- _EXERCISE BRIEF_
Working from the listing below, set down every line exactly.
________________
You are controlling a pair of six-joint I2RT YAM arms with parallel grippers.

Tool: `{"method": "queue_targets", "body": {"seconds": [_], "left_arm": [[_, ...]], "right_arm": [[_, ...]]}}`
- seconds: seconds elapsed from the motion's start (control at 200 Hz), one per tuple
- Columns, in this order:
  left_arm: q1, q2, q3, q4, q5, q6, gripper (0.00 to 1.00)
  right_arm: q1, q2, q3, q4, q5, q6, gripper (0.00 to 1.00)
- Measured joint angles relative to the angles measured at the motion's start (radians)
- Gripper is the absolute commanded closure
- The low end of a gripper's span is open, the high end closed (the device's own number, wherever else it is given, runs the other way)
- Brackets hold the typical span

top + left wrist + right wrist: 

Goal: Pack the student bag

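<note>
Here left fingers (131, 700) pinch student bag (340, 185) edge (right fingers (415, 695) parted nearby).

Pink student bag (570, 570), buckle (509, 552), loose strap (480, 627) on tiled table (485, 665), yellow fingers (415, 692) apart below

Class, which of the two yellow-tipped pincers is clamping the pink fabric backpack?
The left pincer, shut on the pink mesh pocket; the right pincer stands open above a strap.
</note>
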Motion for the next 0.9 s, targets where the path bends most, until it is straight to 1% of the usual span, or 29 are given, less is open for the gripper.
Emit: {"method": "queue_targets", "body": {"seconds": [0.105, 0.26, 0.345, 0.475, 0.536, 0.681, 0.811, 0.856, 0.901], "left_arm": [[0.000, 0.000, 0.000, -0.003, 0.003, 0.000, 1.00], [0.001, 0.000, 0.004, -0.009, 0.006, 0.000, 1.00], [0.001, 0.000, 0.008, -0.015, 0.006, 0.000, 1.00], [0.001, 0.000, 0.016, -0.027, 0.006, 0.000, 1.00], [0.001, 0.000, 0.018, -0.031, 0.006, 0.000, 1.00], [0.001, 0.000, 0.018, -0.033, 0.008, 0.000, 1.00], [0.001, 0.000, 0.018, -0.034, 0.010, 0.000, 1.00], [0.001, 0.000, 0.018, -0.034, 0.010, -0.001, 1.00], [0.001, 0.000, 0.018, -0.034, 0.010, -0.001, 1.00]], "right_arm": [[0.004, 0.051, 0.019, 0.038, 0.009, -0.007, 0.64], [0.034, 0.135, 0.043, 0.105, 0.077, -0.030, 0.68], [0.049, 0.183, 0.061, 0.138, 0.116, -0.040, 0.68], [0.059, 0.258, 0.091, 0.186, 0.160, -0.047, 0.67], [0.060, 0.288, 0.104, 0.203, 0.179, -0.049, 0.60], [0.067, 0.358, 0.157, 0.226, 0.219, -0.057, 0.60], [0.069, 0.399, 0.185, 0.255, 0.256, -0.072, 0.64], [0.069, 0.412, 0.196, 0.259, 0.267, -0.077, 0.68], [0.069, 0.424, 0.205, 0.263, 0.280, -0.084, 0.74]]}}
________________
- _ANSWER_
You are controlling a pair of six-joint I2RT YAM arms with parallel grippers.

Tool: `{"method": "queue_targets", "body": {"seconds": [_], "left_arm": [[_, ...]], "right_arm": [[_, ...]]}}`
- seconds: seconds elapsed from the motion's start (control at 200 Hz), one per tuple
- Columns, in this order:
  left_arm: q1, q2, q3, q4, q5, q6, gripper (0.00 to 1.00)
  right_arm: q1, q2, q3, q4, q5, q6, gripper (0.00 to 1.00)
- Measured joint angles relative to the angles measured at the motion's start (radians)
- Gripper is the absolute commanded closure
- The low end of a gripper's span is open, the high end closed (the device's own number, wherever else it is given, runs the other way)
- Brackets hold the typical span

top + left wrist + right wrist: 

Goal: Pack the student bag

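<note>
Here left fingers (131, 700) pinch student bag (340, 185) edge (right fingers (415, 695) parted nearby).

Pink student bag (570, 570), buckle (509, 552), loose strap (480, 627) on tiled table (485, 665), yellow fingers (415, 692) apart below

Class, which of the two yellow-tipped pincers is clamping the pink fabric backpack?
The left pincer, shut on the pink mesh pocket; the right pincer stands open above a strap.
</note>
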Motion for the next 0.9 s, targets where the path bends most, until it is straight to 1% of the usual span, or 29 are given, less is open for the gripper.
Emit: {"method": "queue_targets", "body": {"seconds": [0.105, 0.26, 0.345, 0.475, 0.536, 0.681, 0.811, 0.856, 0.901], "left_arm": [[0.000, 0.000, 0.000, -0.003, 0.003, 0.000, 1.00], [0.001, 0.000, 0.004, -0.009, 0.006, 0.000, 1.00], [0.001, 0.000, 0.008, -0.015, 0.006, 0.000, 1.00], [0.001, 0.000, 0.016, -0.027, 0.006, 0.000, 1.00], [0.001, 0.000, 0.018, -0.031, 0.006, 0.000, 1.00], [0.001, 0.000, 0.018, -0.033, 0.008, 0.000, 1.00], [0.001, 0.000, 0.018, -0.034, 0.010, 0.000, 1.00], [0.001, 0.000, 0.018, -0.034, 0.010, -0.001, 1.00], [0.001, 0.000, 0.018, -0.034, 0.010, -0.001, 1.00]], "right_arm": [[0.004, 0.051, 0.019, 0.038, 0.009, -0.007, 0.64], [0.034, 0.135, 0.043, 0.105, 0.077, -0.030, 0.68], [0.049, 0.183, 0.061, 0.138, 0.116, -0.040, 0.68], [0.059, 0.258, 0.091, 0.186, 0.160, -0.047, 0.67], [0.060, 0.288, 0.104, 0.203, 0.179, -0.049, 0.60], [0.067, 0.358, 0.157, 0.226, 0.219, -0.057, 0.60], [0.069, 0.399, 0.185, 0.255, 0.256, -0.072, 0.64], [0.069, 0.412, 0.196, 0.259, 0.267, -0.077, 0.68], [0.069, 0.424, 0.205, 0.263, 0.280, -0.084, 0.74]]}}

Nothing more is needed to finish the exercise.